# pdSpecClust2D: Intrinsic wavelet HPD time-varying spectral clustering In pdSpecEst: An Analysis Toolbox for Hermitian Positive Definite Matrices

## Description

pdSpecClust2D performs clustering of HPD time-varying spectral matrices corrupted by noise (e.g. HPD time-varying periodograms) by combining wavelet thresholding and fuzzy clustering in the intrinsic wavelet coefficient domain according to the following steps:

1. Transform a collection of noisy HPD time-varying spectral matrices to the intrinsic wavelet domain and denoise the HPD matrix surfaces by (tree-structured) thresholding of wavelet coefficients with pdSpecEst2D.

2. Apply an intrinsic fuzzy c-means algorithm to the coarsest midpoints at scale j = 0 across subjects.

3. Taking into account the fuzzy cluster assignments in the previous step, apply a weighted fuzzy c-means algorithm to the nonzero thresholded wavelet coefficients across subjects from scale j = 1 up to j = jmax.

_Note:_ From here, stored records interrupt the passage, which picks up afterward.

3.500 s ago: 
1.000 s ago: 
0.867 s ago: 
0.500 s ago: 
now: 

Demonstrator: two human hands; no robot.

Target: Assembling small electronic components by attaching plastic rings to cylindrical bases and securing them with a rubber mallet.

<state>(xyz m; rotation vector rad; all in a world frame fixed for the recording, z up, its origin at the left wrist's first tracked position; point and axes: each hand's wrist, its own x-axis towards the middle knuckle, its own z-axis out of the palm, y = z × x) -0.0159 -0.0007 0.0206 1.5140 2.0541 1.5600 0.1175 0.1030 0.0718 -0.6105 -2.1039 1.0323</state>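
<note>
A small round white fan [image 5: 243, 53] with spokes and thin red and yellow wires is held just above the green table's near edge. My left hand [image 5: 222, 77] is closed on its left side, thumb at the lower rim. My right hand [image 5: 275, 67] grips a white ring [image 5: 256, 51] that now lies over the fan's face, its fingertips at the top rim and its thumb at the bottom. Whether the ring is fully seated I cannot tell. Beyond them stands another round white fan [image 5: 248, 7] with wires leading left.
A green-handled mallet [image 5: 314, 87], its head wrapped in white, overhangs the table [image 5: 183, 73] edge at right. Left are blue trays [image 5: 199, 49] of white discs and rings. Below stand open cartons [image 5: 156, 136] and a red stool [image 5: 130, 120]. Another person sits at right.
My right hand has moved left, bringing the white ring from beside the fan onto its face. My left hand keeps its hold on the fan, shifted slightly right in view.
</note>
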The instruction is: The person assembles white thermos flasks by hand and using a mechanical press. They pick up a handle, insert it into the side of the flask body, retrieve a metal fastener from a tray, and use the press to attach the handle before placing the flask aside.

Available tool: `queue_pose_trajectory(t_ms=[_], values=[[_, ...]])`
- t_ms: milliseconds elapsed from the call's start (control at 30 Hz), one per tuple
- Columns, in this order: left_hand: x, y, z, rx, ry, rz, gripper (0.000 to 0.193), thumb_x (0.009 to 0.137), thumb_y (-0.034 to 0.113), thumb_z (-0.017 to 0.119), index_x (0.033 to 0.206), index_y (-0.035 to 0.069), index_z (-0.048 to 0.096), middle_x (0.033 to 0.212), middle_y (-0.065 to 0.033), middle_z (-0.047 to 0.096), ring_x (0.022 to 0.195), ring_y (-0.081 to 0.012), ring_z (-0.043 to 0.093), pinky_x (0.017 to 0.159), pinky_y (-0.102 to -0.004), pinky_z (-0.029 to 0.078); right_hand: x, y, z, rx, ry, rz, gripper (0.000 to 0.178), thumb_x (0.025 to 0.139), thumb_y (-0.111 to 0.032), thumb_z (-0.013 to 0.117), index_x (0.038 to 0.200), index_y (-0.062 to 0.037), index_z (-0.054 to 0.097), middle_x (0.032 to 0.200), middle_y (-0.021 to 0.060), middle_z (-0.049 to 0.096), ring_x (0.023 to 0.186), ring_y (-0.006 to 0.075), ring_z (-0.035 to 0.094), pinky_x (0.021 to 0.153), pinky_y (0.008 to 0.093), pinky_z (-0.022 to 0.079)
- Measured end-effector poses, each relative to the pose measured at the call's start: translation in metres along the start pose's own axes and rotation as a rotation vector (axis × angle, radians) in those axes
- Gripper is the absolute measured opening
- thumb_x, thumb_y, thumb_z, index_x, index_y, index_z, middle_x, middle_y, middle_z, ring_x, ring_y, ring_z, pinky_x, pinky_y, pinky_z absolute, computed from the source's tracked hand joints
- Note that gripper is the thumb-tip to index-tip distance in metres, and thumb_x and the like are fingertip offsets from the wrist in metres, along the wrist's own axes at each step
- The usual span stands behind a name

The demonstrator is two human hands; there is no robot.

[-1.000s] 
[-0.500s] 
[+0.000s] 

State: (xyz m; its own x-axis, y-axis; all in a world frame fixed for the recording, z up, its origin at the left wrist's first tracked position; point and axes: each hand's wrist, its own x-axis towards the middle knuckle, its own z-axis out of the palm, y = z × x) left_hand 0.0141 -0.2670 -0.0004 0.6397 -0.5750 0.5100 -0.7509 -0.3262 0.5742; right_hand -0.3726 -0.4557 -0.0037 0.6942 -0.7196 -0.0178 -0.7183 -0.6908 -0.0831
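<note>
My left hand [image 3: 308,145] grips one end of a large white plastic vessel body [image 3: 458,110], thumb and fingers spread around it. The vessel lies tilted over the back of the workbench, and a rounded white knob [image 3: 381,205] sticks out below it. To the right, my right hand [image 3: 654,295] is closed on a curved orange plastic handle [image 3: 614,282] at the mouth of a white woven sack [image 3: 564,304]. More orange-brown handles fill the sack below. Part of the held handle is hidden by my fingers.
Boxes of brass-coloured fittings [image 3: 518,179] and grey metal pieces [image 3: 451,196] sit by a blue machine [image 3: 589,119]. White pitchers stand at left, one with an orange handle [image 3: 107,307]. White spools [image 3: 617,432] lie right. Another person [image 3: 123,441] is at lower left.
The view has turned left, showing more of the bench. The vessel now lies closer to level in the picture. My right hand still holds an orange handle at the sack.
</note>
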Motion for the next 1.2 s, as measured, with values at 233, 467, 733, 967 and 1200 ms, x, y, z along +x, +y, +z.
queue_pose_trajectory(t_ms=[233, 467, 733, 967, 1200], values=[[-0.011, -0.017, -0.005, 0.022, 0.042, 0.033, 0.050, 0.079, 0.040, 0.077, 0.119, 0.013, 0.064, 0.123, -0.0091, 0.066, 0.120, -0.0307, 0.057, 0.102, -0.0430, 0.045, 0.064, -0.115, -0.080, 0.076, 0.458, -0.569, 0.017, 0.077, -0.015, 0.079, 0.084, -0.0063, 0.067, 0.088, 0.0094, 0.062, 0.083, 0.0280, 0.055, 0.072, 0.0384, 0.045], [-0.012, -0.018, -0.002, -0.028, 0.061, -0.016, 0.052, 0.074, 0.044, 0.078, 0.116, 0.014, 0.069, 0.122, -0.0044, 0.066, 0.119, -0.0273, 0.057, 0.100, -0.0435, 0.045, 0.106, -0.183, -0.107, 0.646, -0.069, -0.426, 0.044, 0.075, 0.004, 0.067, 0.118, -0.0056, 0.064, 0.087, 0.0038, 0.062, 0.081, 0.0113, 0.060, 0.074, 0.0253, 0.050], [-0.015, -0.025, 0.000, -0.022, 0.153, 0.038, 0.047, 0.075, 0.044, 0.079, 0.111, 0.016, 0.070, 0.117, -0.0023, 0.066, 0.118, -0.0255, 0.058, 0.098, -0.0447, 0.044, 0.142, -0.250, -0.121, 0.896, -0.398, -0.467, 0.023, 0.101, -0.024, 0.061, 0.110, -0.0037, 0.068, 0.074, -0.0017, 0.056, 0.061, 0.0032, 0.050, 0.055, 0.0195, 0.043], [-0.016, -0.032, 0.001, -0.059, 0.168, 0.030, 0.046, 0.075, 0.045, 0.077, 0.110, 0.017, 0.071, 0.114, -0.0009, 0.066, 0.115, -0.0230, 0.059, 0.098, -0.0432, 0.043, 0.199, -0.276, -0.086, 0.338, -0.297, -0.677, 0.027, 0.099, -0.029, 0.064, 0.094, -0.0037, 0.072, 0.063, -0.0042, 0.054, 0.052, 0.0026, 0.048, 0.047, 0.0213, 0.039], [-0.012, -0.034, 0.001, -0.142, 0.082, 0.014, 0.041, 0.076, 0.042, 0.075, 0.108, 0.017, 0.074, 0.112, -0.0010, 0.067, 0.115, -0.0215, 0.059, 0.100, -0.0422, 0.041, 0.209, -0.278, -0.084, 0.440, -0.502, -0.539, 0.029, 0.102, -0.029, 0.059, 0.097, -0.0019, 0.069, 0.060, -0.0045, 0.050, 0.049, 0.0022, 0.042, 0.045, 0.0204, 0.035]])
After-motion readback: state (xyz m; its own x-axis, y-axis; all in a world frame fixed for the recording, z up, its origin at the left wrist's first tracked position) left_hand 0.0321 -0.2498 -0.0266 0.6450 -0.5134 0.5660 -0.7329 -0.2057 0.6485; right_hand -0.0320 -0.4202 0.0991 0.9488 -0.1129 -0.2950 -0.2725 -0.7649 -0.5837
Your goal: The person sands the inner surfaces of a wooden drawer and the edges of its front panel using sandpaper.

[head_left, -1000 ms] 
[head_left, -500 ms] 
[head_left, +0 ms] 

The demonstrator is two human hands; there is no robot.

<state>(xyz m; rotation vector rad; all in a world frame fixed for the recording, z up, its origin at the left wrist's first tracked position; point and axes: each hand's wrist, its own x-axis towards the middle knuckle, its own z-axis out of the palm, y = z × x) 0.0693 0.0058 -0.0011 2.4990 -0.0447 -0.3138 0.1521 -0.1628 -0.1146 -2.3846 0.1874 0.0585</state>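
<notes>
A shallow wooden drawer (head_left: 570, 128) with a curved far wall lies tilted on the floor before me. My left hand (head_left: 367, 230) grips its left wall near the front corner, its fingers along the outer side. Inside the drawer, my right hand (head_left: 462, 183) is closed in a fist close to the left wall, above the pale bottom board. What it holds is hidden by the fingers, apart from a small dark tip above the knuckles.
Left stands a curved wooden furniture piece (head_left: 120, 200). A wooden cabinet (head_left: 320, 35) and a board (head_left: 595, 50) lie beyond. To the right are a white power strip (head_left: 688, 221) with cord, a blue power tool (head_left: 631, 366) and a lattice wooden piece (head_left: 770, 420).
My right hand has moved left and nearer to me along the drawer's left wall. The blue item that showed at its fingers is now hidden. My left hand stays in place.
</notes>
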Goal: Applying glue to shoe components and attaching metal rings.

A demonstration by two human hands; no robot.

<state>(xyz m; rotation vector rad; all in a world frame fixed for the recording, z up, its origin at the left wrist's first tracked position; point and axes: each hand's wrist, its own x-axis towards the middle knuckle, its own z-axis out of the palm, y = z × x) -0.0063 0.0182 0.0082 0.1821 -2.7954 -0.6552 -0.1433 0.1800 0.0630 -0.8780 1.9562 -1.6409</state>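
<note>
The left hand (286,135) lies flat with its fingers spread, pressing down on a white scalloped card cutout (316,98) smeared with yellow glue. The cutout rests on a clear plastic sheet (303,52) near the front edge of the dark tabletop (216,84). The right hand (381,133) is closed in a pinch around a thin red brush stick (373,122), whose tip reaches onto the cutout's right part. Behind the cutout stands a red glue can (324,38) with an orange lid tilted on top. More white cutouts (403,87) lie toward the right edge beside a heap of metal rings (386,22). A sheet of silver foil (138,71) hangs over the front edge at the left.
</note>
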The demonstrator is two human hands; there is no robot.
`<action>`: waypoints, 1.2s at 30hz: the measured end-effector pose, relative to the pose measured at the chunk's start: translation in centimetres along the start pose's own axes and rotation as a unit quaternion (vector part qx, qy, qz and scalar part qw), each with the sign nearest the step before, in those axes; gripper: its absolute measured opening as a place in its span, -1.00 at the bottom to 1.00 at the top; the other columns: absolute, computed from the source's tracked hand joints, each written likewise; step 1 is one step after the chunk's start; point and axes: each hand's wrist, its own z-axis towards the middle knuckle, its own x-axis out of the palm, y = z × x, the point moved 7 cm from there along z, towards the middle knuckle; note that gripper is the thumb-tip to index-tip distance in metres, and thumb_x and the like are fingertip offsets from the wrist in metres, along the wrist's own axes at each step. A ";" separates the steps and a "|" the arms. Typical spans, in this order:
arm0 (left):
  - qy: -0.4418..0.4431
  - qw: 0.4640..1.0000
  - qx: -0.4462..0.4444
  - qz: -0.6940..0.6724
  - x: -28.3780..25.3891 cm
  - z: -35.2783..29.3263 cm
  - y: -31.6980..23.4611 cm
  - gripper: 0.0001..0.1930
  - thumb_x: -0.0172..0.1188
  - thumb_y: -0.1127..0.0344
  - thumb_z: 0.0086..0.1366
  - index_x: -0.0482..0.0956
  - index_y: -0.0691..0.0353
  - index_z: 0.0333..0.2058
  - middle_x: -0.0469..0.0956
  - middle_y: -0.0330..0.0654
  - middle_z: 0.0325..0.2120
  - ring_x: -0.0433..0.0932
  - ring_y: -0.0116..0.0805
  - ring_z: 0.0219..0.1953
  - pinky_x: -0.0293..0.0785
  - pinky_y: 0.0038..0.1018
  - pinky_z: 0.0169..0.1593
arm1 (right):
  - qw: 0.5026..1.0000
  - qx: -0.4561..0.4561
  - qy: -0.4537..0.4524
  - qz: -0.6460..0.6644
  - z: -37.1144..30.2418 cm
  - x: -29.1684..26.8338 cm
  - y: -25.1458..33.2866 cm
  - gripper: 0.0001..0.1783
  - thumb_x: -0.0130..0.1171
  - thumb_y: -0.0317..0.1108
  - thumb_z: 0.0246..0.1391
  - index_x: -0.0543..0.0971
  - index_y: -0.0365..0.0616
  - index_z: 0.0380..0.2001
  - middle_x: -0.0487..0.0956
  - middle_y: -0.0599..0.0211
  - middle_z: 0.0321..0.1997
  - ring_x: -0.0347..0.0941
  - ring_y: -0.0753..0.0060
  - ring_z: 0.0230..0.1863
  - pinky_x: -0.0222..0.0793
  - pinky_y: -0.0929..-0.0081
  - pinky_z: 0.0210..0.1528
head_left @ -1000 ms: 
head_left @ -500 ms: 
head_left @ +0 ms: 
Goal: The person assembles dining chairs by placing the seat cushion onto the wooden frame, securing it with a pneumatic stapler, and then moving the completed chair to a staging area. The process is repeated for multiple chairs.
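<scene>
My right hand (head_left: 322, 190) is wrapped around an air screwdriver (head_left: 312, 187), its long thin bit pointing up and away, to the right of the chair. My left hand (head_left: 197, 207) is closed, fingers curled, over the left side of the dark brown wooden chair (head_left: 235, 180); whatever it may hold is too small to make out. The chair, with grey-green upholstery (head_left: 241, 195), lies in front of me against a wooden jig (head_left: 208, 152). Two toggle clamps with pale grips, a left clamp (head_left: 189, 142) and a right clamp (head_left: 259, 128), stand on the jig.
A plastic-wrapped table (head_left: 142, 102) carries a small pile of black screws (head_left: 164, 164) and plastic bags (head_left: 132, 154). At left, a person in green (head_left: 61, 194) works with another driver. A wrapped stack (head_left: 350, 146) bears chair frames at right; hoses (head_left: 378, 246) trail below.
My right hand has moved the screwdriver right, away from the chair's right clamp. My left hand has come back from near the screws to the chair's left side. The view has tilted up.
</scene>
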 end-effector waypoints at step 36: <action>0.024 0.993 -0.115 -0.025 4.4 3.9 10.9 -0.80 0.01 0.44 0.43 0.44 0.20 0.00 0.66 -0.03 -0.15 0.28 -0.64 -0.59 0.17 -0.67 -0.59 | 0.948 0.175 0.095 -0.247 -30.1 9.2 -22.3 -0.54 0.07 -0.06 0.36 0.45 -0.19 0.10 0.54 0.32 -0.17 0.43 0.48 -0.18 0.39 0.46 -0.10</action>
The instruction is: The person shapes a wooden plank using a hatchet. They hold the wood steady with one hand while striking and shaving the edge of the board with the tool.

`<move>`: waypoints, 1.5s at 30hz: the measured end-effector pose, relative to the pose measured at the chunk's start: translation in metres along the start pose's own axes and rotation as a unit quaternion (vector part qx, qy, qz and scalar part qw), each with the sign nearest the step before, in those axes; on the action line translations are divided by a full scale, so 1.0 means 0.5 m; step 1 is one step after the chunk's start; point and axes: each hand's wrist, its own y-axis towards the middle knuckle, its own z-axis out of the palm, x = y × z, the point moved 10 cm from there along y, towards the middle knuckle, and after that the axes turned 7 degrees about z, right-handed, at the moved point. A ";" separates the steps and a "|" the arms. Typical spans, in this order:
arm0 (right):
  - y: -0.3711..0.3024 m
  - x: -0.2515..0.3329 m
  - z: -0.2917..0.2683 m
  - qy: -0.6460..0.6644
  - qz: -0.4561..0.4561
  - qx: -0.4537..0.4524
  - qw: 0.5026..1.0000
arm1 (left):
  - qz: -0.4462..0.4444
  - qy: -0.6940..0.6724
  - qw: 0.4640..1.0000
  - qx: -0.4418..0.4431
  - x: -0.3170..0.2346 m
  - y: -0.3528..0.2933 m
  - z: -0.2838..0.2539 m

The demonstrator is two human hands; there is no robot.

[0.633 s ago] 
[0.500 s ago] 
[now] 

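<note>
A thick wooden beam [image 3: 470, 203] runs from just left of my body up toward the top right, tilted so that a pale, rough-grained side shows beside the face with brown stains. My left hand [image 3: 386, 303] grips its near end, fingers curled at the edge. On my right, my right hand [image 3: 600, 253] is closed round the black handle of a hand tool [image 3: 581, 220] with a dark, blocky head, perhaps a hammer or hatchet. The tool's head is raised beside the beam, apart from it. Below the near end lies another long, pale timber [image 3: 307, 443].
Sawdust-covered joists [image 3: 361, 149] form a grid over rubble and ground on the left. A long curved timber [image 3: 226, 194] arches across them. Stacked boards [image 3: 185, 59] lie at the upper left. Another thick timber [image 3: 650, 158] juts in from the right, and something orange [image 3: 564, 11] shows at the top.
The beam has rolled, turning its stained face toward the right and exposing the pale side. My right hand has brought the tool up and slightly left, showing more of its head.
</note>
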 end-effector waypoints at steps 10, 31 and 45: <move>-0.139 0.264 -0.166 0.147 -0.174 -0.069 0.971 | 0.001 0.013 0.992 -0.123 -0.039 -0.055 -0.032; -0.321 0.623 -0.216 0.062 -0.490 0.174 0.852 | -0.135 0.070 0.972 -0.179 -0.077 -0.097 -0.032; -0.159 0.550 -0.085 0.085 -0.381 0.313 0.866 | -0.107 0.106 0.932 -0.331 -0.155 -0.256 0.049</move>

More details can be found in Chapter 3 of \insertCiteC18pdSpecEst and the accompanying vignettes.

## Usage

 1 2 3 pdSpecClust2D(P, K, jmax, metric = "Riemannian", m = 2, d.jmax = 0.1, eps = c(1e-04, 1e-04), tau = 0.5, max_iter = 50, return.centers = FALSE, ...) 

## Arguments

 P a (d,d,n[1],n[2],S)-dimensional array of HPD matrices, corresponding to a collection of surfaces of (d,d)-dimensional HPD matrices of size n_1 \times n_2, with n_1 = 2^{J_1} and n_2 = 2^{J_2} for some J_1,J_2 > 0, for S different subjects. K the number of clusters, a positive integer larger than 1. jmax an upper bound on the maximum wavelet scale to be considered in the clustering procedure. If jmax is not specified, it is set equal to the maximum (i.e., finest) wavelet scale minus 2. metric the metric that the space of HPD matrices is equipped with. The default choice is "Riemannian", but this can also be one of: "logEuclidean", "Cholesky", "rootEuclidean" or "Euclidean". Additional details are given below. m the fuzziness parameter for both fuzzy c-means algorithms. m should be larger or equal to 1. If m = 1 the cluster assignments are no longer fuzzy, i.e., the procedure performs hard clustering. d.jmax a proportion that is used to determine the maximum wavelet scale to be considered in the clustering procedure. A larger value d.jmax leads to less wavelet coefficients being taken into account, and therefore lower computational effort in the procedure. If d.jmax is not specified, by default d.jmax = 0.1. eps an optional vector with two components determining the stopping criterion. The first step in the cluster procedure terminates if the (integrated) intrinsic distance between cluster centers is smaller than eps[1]. The second step in the cluster procedure terminates if the (integrated) Euclidean distance between cluster centers is smaller than eps[2]. By default eps = c(1e-04, 1e-04). tau an optional argument tuning the weight given to the cluster assignments obtained in the first step of the clustering algorithm. If tau is not specified, by default tau = 0.5. max_iter an optional argument tuning the maximum number of iterations in both the first and second step of the clustering algorithm, defaults to max_iter = 50. return.centers should the cluster centers transformed back the space of HPD matrices also be returned? Defaults to return.centers = FALSE. ... additional arguments passed on to pdSpecEst2D.

## Details

The input array P corresponds to a collection of initial noisy HPD time-varying spectral estimates of the (d,d)-dimensional time-varying spectral matrix at n_1 \times n_2 time-frequency points, with n_1, n_2 dyadic numbers, for S different subjects. These can be e.g., multitaper HPD time-varying periodograms given as output by the function pdPgram2D.
First, for each subject s = 1,…,S, thresholded wavelet coefficients in the intrinsic wavelet domain are calculated by pdSpecEst2D, see the function documentation for additional details on the wavelet thresholding procedure.
The maximum wavelet scale taken into account in the clustering procedure is determined by the arguments jmax and d.jmax. The maximum scale is set to the minimum of jmax and the wavelet scale j for which the proportion of nonzero thresholded wavelet coefficients (averaged across subjects) is smaller than d.jmax.
The S subjects are assigned to K different clusters in a probabilistic fashion according to a two-step procedure:

1. In the first step, an intrinsic fuzzy c-means algorithm, with fuzziness parameter m is applied to the S coarsest midpoints at scale j = 0 in the subject-specific 2D midpoint pyramids. Note that the distance function in the intrinsic c-means algorithm relies on the chosen metric on the space of HPD matrices.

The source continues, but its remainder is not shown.